[What to do]
For each line in the data below that has the word "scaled", copy that line.

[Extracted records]
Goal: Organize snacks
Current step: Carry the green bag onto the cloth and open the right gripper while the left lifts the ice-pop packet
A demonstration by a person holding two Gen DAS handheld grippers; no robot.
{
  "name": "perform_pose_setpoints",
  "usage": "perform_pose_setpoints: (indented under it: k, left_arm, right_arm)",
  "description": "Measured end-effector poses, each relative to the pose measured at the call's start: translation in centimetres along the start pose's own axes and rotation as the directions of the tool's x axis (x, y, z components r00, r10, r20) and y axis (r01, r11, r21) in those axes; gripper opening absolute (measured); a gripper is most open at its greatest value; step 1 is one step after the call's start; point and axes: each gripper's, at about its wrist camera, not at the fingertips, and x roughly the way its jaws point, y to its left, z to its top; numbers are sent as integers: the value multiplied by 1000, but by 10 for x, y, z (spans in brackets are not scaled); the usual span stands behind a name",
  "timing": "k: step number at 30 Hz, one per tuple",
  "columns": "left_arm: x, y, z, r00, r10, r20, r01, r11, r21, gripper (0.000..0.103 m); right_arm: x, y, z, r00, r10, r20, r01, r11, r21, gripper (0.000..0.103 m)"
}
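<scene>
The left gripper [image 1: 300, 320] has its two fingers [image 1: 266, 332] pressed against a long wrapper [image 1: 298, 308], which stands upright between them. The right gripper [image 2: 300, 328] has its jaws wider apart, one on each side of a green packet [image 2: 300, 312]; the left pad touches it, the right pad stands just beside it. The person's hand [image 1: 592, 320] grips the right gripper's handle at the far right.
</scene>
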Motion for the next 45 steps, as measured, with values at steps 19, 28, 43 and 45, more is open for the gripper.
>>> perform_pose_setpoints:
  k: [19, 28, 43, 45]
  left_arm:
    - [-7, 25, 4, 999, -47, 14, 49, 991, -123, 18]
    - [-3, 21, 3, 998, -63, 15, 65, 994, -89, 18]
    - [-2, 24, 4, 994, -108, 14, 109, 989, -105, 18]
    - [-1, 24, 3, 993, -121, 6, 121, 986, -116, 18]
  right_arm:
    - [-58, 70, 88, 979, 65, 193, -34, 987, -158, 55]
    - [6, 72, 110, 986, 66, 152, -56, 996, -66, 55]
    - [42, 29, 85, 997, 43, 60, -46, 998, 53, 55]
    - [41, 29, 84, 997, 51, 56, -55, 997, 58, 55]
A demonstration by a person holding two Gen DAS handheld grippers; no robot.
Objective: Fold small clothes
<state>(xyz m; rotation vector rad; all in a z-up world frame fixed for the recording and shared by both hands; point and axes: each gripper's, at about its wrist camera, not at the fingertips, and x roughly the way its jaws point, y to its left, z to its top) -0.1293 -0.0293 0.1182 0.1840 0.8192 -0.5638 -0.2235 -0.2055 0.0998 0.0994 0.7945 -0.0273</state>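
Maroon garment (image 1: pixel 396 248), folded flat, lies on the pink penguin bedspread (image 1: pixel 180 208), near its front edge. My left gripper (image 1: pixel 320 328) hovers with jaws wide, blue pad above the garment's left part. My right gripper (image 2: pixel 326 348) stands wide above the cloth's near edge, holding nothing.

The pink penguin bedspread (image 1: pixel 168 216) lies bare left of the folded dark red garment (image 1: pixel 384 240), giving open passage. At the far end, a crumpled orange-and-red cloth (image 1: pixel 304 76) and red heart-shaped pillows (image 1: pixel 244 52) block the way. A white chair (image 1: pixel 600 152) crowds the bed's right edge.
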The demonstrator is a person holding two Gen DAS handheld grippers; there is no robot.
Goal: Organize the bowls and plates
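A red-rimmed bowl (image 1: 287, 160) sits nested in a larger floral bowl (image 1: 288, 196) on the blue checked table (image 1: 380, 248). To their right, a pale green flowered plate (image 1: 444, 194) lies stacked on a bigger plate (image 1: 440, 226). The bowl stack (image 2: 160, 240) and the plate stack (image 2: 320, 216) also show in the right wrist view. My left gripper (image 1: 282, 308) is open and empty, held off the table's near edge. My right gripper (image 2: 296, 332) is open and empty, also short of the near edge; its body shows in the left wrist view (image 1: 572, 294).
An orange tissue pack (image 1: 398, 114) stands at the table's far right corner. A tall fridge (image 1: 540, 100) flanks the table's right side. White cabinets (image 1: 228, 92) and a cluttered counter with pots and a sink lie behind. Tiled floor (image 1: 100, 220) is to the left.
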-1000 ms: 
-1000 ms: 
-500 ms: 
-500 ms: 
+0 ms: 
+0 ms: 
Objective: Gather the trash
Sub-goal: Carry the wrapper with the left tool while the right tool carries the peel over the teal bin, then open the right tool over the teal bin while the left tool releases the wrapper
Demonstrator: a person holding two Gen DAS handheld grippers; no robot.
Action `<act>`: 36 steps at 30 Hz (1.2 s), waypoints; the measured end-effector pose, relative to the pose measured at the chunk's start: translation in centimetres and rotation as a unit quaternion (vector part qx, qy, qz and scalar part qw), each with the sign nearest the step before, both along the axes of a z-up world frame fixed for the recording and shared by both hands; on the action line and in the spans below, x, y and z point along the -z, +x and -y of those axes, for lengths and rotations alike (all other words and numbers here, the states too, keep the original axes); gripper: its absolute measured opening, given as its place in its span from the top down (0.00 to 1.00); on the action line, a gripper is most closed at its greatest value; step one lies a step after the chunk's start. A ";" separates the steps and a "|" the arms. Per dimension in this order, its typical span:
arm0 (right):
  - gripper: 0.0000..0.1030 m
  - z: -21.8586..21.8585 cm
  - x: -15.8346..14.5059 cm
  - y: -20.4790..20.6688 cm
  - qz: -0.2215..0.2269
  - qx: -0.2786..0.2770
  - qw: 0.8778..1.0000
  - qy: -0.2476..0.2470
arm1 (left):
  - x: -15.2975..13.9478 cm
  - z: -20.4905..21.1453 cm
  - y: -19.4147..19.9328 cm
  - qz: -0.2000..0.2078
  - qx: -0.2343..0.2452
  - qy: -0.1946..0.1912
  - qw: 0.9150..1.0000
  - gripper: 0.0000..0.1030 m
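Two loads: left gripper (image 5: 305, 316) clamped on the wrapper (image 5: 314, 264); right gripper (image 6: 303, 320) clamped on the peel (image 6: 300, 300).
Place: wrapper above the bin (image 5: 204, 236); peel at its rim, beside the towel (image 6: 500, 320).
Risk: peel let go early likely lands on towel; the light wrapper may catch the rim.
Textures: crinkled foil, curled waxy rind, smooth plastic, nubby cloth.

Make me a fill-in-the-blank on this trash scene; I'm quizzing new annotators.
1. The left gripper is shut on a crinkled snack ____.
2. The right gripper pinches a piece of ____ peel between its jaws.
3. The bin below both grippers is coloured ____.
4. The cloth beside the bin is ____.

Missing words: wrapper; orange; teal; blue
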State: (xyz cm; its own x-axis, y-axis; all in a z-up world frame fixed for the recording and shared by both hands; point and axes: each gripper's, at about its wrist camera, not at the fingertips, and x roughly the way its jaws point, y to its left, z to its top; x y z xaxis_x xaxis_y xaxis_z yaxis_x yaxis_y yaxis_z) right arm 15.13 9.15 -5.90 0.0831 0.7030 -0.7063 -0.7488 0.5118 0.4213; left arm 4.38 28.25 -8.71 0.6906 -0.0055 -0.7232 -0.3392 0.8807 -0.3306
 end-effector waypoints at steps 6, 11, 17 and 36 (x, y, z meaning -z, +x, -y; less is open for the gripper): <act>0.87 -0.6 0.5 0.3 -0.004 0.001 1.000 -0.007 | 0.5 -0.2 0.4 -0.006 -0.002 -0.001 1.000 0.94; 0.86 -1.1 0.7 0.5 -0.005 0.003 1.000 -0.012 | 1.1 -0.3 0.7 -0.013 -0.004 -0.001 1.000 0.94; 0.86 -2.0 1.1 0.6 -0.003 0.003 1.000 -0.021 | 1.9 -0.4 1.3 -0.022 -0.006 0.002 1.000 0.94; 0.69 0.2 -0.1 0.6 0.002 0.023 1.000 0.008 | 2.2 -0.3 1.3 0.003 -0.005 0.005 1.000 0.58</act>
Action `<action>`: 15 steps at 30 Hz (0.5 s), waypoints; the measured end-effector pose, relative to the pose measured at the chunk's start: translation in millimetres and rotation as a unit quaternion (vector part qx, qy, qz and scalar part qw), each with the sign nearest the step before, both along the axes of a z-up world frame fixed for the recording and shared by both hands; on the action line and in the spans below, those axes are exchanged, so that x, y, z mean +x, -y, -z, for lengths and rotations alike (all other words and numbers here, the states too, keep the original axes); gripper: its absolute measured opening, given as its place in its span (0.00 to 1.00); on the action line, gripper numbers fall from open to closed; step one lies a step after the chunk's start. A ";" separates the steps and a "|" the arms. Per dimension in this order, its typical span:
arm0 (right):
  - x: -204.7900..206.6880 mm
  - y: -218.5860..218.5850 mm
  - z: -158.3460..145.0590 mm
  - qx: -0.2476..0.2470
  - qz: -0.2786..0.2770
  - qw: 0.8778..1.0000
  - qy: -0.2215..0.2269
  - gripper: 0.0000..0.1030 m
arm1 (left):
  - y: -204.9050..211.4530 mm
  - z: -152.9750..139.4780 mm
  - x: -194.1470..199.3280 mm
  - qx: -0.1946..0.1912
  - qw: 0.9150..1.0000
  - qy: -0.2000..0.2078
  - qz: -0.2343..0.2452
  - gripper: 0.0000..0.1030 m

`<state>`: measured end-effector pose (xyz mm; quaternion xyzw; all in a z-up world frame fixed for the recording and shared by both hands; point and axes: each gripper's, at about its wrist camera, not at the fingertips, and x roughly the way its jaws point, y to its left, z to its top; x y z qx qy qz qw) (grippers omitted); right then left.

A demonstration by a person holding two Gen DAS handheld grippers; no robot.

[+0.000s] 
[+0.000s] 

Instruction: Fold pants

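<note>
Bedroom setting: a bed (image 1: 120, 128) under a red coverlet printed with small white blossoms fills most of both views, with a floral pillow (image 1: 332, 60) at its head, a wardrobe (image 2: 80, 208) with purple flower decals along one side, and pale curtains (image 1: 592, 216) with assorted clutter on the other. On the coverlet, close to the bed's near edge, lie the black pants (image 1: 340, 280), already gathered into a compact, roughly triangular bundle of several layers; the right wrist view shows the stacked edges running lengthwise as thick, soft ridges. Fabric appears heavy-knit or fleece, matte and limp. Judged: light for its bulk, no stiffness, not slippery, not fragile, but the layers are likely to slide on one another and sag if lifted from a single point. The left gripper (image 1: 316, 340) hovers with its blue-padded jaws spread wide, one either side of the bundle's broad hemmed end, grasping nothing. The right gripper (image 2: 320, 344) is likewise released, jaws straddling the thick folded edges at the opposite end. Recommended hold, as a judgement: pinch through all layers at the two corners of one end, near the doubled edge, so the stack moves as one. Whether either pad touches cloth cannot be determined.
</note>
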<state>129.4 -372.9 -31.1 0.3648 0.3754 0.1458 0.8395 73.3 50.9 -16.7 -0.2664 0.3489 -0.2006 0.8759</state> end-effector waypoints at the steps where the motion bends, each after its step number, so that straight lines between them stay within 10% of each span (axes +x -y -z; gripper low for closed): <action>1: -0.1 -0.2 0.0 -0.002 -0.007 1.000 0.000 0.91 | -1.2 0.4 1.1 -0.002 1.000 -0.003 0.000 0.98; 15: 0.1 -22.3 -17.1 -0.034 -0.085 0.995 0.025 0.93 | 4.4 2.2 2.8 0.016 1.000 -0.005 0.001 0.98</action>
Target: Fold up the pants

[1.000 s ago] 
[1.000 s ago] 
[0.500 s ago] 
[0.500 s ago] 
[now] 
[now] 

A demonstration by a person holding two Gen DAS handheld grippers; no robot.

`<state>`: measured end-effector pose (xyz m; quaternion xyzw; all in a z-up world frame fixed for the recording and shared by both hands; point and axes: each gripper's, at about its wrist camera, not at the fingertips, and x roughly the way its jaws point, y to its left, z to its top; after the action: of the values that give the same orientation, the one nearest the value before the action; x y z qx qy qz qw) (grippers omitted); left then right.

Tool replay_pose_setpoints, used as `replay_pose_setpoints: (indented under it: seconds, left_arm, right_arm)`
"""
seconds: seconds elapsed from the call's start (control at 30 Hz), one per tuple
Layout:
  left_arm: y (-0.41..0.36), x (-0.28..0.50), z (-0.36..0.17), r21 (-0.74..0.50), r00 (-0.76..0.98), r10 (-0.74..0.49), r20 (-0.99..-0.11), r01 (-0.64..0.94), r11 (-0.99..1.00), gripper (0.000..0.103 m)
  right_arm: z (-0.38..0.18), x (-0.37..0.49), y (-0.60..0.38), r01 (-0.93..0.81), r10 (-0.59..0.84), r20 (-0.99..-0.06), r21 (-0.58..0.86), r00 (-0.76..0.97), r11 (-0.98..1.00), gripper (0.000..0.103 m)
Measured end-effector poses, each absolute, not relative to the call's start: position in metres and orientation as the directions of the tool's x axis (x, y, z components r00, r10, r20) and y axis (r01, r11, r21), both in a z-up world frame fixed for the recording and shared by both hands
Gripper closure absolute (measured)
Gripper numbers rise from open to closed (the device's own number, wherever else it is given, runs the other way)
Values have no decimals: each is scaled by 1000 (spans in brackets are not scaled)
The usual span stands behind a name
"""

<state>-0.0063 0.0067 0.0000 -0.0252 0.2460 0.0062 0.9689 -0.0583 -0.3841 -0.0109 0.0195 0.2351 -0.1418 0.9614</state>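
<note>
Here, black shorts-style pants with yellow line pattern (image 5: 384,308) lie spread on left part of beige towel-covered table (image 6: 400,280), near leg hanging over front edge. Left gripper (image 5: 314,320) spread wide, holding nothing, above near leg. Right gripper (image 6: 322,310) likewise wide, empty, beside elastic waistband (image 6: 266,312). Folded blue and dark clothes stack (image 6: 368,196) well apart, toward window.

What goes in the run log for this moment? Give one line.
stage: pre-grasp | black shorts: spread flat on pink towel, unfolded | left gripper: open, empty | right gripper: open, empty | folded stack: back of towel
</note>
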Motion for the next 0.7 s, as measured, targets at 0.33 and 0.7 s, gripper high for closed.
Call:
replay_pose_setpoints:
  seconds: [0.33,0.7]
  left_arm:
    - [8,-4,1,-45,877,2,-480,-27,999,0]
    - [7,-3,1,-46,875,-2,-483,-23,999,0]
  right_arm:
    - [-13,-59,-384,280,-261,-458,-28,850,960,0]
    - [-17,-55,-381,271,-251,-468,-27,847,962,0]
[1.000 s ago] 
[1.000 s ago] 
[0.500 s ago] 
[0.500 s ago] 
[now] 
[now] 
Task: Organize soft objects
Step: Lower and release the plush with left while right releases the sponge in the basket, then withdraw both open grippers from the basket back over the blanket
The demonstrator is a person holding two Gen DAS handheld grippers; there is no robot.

[Response to this task]
  "description": "Measured end-effector poses, each relative to the pose measured at the call's start: translation in centimetres along the start pose's own axes and rotation as the directions of the tool's x axis (x, y, z components r00, r10, r20) and y axis (r01, r11, r21) in those axes; gripper opening absolute (measured); a gripper is most open at its greatest value; step 1 is one step after the call's start; point and axes: each gripper's, at about its wrist camera, not at the fingertips, and x roughly the way its jaws point, y to its left, z to its top; numbers are sent as integers: the value multiplied by 1000, but by 10 for x, y, z (spans in brackets are not scaled); the usual span stands behind a name",
Values have no decimals: each is scaled by 1000 (spans in brackets are not scaled)

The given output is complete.